Une manière d'égaler ou de dépasser La Fontaine (je veux dire par là une manière de se distinguer de la Fontaine) consiste, par exemple, à dresser le portrait d'un monarque éclairé plutôt que celui d'un monarque absolu, et à montrer ce monarque en action. C'est ce que j'essaierai de faire dans mon deuxième recueil de fables. La Fontaine s'est en effet surtout attaché à dépeindre un roi absolu, celui qu'il avait sous les yeux, Louis Quatorze, modèle parfait de l'absolutisme triomphant.

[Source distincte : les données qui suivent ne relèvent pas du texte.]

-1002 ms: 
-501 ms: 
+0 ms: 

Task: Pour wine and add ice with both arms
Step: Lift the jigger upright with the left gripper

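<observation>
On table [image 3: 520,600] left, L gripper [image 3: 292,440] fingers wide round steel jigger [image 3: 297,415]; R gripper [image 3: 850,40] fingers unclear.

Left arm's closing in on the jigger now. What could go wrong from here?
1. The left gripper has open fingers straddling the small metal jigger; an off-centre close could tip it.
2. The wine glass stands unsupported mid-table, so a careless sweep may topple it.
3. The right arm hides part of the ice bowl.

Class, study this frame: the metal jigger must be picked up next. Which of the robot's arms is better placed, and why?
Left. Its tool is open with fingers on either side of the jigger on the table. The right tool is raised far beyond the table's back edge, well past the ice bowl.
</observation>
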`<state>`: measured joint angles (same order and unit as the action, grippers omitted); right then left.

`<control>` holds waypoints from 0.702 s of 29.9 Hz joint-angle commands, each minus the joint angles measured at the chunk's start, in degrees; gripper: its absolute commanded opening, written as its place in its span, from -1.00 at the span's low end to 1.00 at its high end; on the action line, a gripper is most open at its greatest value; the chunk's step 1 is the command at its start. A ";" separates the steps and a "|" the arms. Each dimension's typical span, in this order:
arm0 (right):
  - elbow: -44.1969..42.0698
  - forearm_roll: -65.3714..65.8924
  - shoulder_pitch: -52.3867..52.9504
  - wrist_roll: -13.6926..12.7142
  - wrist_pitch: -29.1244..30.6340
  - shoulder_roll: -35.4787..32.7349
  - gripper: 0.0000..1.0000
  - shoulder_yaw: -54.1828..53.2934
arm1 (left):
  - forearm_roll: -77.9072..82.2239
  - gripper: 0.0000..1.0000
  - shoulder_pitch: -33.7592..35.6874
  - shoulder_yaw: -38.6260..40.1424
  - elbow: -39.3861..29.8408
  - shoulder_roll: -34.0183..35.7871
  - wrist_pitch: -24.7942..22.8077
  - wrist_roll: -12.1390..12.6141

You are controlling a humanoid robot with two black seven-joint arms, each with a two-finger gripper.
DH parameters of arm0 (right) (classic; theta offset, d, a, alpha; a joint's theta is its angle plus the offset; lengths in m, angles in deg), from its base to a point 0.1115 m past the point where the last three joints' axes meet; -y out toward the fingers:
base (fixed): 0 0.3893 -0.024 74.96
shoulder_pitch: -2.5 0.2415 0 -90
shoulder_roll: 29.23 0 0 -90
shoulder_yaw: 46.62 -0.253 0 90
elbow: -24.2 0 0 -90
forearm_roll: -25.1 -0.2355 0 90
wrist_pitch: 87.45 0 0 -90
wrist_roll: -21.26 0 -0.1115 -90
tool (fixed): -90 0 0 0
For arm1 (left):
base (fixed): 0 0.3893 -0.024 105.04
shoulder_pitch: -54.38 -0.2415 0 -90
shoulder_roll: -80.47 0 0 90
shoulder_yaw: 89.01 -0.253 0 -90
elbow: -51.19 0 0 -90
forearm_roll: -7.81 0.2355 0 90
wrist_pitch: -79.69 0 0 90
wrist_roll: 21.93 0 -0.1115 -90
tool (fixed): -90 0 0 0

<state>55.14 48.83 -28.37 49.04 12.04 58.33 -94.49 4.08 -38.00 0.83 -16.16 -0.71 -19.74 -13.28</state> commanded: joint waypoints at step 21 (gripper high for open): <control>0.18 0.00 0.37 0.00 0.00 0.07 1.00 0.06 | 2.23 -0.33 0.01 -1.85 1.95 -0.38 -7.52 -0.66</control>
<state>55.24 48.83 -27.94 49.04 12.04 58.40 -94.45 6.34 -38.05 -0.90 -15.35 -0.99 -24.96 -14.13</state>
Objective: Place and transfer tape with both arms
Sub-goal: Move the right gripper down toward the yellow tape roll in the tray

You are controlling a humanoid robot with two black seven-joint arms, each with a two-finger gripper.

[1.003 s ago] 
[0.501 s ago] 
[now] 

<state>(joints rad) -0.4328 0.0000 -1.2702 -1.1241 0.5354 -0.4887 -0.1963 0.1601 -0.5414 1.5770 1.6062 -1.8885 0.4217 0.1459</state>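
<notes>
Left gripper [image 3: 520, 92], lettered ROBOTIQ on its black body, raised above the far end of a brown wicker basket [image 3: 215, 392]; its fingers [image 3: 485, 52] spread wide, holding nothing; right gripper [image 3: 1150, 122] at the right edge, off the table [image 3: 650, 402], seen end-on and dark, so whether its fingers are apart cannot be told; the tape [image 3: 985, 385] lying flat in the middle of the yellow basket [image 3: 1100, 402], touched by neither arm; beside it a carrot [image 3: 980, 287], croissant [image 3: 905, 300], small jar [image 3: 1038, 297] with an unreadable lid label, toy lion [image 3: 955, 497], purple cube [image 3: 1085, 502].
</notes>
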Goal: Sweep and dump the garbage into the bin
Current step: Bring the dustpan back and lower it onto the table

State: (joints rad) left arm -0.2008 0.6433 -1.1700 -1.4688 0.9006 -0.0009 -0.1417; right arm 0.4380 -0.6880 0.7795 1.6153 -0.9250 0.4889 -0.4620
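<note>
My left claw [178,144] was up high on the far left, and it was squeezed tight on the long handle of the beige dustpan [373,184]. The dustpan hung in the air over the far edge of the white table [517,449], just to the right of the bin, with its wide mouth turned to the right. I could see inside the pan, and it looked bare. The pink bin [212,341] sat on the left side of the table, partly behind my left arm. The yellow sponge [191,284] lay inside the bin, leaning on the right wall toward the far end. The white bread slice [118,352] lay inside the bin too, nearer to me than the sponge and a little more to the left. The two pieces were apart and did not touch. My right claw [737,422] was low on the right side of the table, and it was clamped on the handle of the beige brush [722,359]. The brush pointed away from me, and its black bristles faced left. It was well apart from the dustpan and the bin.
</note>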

Son temps réclamait cela, et son art aussi, car l'art de la fable consiste plus à dénoncer les vices et les abus qu'à entreprendre l'étude minutieuse d'éventuels rouages vertueux. La critique est par ailleurs plus facile et plus distrayante que la peinture de la sagesse ou du sage en action. 

 

Cependant, là encore, La Fontaine trace la voie. Sa superbe fable du Lion s'en allant en guerre esquisse en effet le portrait d'un souverain éclairé, et son recueil, au final, ébauche en creux, mine de rien, le portrait d'un monarque éclairé. Cette fable est en fait une version revisitée, plus élaborée, de la fable du Lion et du rat. Parfois, une bonne fable, loin d'épuiser son sujet, constitue un aiguillon pour l'écriture d'autres pièces. Le fabuliste peut tirer les fils de sa pelote et tisser. 

 

Un autre moyen, moyen impératif et impérieux dont nul artiste véritable ne peut faire l'économie à mon sens, consiste surtout à penser l'originalité esthétique de son recueil et à ne pas entasser les fables au petit bonheur la chance comme font la plupart des fabulistes, pour ne pas dire tous les fabulistes, si on laisse de côté une fois encore La Fontaine. Il s'agit enfin pour y arriver d'être un vrai poète plutôt qu'un moralisateur. Souvent, hélas, les fabulistes ressemblent trop à des maîtres d'école ou à des curés de la troisième république.